Oggi il bullismo corre sui social, come va affrontato il cambiamento?

 

Non sono un esperto e non so se sia giusto condividere le opinioni estreme di chi pretenderebbe che per entrare nei social sia necessario un meccanismo di riconoscimento personale. La mia opinione è che, nell’impossibilità di eliminare il male ed i bulli, si debba lavorare sulle vittime, anche solo potenziali. I ragazzi vanno aiutati a capire che bisogna trovare la forza interiore di resistere e ignorare i leoni da tastiera, e che al tempo stesso non va mai lasciato passare il segno.

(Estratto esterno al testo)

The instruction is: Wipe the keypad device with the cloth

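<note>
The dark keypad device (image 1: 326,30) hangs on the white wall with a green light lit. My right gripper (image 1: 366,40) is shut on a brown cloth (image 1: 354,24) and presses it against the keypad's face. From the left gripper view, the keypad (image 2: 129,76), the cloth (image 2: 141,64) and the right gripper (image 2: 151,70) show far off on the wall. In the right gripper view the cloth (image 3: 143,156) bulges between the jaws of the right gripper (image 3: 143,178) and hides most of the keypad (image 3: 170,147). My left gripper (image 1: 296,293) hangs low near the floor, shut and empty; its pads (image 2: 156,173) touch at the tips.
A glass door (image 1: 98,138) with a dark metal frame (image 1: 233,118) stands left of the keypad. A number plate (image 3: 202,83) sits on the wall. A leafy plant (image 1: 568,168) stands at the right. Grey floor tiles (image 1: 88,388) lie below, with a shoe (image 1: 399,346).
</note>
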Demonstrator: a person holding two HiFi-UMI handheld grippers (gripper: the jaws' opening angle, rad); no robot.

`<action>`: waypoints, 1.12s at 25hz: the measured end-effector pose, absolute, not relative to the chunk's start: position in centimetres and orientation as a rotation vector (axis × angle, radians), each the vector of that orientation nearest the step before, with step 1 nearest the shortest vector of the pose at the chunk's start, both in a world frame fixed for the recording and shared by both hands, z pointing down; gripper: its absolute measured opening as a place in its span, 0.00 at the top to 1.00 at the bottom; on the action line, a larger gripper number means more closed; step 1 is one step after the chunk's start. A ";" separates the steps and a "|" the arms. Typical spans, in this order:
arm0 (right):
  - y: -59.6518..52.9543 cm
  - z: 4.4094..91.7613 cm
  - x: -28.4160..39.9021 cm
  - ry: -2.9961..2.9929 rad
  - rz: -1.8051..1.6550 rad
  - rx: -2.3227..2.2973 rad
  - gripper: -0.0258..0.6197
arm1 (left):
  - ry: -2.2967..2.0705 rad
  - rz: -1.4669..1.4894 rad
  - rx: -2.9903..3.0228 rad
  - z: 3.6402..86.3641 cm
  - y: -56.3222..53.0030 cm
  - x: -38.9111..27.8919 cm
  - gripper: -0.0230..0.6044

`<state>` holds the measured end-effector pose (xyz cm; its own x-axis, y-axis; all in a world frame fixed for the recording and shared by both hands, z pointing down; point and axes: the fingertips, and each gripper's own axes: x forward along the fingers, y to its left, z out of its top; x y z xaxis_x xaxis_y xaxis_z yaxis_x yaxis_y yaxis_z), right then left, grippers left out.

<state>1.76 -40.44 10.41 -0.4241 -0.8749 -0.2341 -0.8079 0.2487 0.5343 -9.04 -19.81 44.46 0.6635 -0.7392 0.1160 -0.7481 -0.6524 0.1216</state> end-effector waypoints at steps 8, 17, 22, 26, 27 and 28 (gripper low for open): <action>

Non appena si configurano serie situazioni di disagio, il cyber bullismo va denunciato.

 

Già nel 2019, nel suo saggio ‘Bianco’, Bret Easton Ellis attaccava la tendenza al vittimismo della ultime generazioni: qual è a suo avviso il discrimine tra pura autocommiserazione e farsi paladini di una necessaria battaglia civile?

 

Il confine si è fatto ormai molto sottile e dipende dalla coscienza di ciascuno di noi. Oggi la tendenza ad autocommiserazione e denuncia diventano spesso spettacolo nel flusso social, e le vittime, inconsapevolmente, possono trasformarsi in protagonisti. E’ importante, quanto complicato,  distinguere ogni singolo caso, ma di certo anche il vittimismo può divenire artefatto. Ho raccontato il mio dolore, ma resto consapevole che ogni volta che condividiamo pubblicamente il privato stiamo realizzando – anche se sinceri – un’alterazione della realtà, entrando nella corrente di uno show senza pause che prevede delle derive. Si è creato un corto circuito, che da scrittore recepisco e riconosco, ma non saprei  risolvere.

 

In una società votata alla ricerca della perfezione, come evitare che questo paradigma finisca per danneggiare i singoli individui?

 

Sono pessimista: è dalla tendenza a trasferire nella realtà dei modelli di perfezione virtuale astratta che nasce il problema, soprattutto per le nuove generazioni. Se è evidente che trovare la forza di resistere al paradigma di bellezza fisica imperante risulta ormai impossibile, è altrettanto chiaro che dalla mancata aderenza al modello dominante può nascere il bullismo. Un corpo che non corrisponda ai canoni è semplicemente sbagliato, e come tale può essere offeso, denigrato e insultato. Ho detto che bisogna resistere ai bulli provando a  ignorarli, ma per un ragazzino non è semplice.  La tirannia dell’estetica riguarda anche il vestiario: l’emarginazione dal gruppo comincia dalla mancanza della griffe, delle scarpe o dei jeans giusti da indossare. E la responsabilità parte dagli stessi genitori, che spesso sono i primi ad aver fatto propri alcuni stilemi legati al look. E’ insomma un cane che si morde la coda: siamo tutti dentro un sistema sbagliato e temo che uscirne sia estremamente difficile.